Insulin resistance is initially compensated for by increased insulin secretion, but mitochondrial dysfunction in pancreatic b-cells may eventually blunt insulin secretion to trigger diabetes
Insulin resistance in myocytes and adipocytes tends to slightly increase blood glucose levels after meals, thus triggering a swift release of insulin by pancreatic b-cells. Mitochondria play a major role in this process (Fig. 4). Glucose equilibrates across the plasma membrane of pancreatic b-cells, and undergoes glycolysis to pyruvate in the cytosol (Fig. 4) [40]. Mitochondrial pyruvate dehydrogenase then transforms pyruvate into acetyl-CoA, which enters the mitochondrial tricarboxylic acid cycle to generate ATP. The increase in the ATP/ADP ratio closes ATP-sensitive potassium channels on the plasma membrane of the β-cell. The decreased outflow of potassium results in the depolarization of the plasma membrane, and opens voltage-sensitive calcium channels to increase cell calcium, which triggers the exocytosis of insulin-loaded vesicles [40].
In a first stage of insulin resistance, the pancreatic b-cells of obese subjects respond normally to any slight increase in blood glucose [41]. Thanks to a three to four-fold increase in basal and 24-hour insulin secretion rates, high plasma insulin levels overcome insulin resistance in muscle, and these subjects can maintain normal glucose levels [41].
Over the years, however, the insulin secretory response of pancreatic b-cells after meals may become delayed and blunted in some patients [41]. Not enough insulin is released to compensate for insulin resistance, and glucose intolerance and diabetes can develop [41].
Because mitochondrial ATP formation plays a major role in insulin secretion, it was tempting to look for a mitochondrial explanation to the decline in insulin secretion by pancreatic b-cells.
Overexpression of uncoupling protein 2 and impaired insulin secretion Compared to control islets, the pancreatic islets isolated from type 2 diabetic patients exhibited an increased protein expression of uncoupling protein 2, a decreased mitochondrial membrane potential, decreased ATP levels, and reduced insulin secretion in response to glucose [42]. As discussed further on, obesity and insulin resistance are associated with increased plasma FFAs levels and with an increased cellular formation of reactive oxygen species (ROS).

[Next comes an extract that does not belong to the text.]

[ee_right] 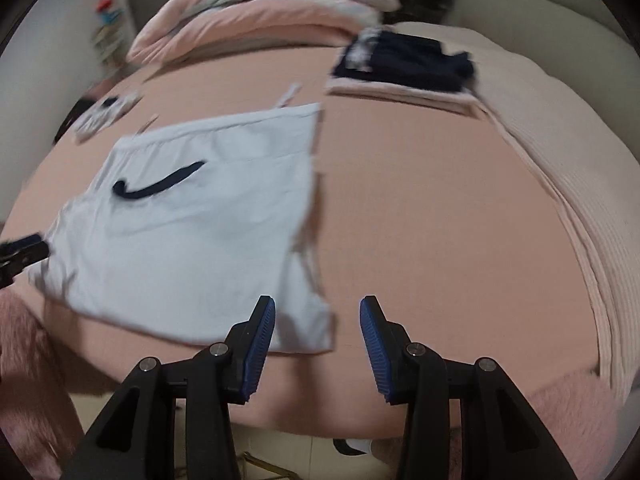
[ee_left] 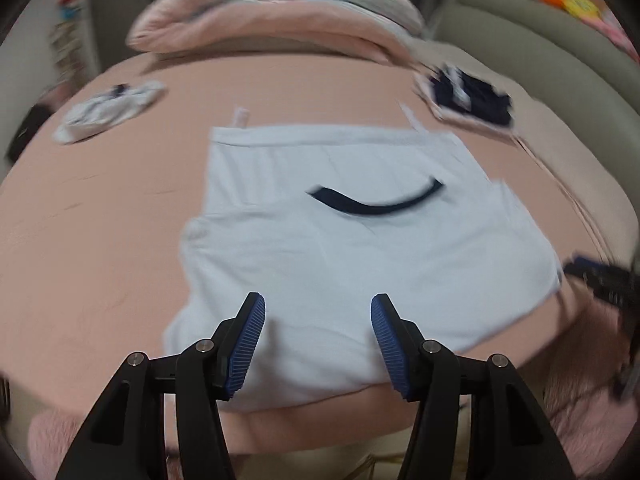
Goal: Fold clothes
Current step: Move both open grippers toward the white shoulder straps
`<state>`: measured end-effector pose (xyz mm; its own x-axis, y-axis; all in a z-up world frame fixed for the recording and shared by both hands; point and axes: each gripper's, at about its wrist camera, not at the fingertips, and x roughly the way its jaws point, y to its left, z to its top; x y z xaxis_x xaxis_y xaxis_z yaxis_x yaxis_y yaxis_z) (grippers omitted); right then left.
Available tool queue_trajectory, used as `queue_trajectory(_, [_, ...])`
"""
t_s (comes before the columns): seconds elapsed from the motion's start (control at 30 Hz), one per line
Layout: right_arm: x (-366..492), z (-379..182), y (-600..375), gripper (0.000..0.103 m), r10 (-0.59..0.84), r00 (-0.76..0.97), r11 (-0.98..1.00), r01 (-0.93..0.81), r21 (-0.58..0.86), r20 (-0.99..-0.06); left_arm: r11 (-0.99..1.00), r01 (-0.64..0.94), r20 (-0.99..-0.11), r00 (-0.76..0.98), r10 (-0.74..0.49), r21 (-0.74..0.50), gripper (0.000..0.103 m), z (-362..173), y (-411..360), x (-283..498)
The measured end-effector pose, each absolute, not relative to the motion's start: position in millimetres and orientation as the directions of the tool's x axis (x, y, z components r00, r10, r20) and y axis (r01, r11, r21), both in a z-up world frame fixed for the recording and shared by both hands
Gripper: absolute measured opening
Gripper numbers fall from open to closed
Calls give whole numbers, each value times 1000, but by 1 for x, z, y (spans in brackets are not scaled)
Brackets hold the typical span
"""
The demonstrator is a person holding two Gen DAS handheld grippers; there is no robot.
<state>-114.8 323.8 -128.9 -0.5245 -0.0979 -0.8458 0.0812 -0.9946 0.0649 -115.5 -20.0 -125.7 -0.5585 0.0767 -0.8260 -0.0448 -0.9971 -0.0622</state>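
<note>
A pale blue garment (ee_left: pixel 340 248) with a dark curved trim lies flat on the pink bed sheet (ee_left: pixel 100 220); two thin white straps stick out at its far edge. My left gripper (ee_left: pixel 318 308) hovers open over the garment's near edge, nothing between its blue pads. In the right wrist view the same garment (ee_right: pixel 192 232) lies to the left, and my right gripper (ee_right: pixel 318 308) stands open above its near right corner, holding nothing. The left gripper's tip (ee_right: pixel 20 254) shows at the far left edge, the right gripper's (ee_left: pixel 600 280) at the right edge of the left wrist view.
A folded dark navy stack (ee_right: pixel 408 66) rests on a pink folded cloth at the back right. A crumpled white and dark item (ee_left: pixel 108 112) lies at the back left. Pink pillows and a quilt (ee_left: pixel 272 20) line the far side. A ribbed beige blanket (ee_right: pixel 560 160) runs along the right.
</note>
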Motion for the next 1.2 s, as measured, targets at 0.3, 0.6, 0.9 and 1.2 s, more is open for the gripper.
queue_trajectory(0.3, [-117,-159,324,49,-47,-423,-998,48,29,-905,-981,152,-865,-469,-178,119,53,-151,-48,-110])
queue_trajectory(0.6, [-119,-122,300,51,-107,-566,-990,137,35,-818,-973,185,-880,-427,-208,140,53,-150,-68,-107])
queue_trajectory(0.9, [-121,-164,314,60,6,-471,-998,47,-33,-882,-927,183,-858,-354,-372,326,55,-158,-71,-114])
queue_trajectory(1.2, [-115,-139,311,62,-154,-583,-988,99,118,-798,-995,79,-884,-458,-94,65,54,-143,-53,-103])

Both FFAs and ROS induce uncoupling protein 2 in pancreatic b-cells [43-45]. Uncoupling protein 2 overexpressed in the mitochondrial inner membrane of pancreatic b-cells allows the re-entry of protons from the intermembrane space into the mitochondrial matrix [43-45]. This re-entry decreases the mitochondrial membrane potential and ATP generation, and decreases glucose-stimulated insulin secretion (Fig. 4) [43-45].

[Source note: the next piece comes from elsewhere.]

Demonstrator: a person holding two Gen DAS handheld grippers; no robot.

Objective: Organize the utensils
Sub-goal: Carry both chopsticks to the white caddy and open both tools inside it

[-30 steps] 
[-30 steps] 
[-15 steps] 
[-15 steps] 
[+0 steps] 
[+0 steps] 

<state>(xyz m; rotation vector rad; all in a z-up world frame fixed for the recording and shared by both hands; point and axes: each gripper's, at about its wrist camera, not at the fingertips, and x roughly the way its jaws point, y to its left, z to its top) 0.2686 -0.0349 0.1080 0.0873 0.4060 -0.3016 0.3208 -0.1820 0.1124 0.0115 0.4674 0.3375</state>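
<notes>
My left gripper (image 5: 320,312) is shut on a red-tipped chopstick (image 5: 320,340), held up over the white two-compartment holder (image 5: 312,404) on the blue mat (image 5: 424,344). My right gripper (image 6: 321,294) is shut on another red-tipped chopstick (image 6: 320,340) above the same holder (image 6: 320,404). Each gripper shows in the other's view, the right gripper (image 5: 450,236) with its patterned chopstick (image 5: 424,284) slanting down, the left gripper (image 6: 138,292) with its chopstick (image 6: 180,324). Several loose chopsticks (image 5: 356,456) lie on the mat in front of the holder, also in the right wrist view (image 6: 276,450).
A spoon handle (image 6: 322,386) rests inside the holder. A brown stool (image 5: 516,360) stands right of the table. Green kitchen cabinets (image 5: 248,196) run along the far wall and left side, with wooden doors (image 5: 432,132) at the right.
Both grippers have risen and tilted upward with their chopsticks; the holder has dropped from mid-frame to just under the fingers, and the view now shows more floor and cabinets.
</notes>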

Uncoupling protein 2 polymorphism
Interestingly a -866G/A polymorphism modulates the activity of the promoter of human uncoupling protein 2 [46]. The A allele has higher promoter activity than the G allele [46], and glucose-stimulated insulin secretion was lower in humans with the homozygous A/A genotype [47]. Although uncoupling protein 2 blunts ATP formation and insulin secretion in pancreatic b-cells, on the other hand, its expression in many other tissues may waste energy as heat, unleash the flow of electrons in the respiratory and increase respiration and mitochondrial fuel consumption. This may explain why A/A UCP2 homozygotes exhibited a lower prevalence of obesity than G/G homozygotes [48].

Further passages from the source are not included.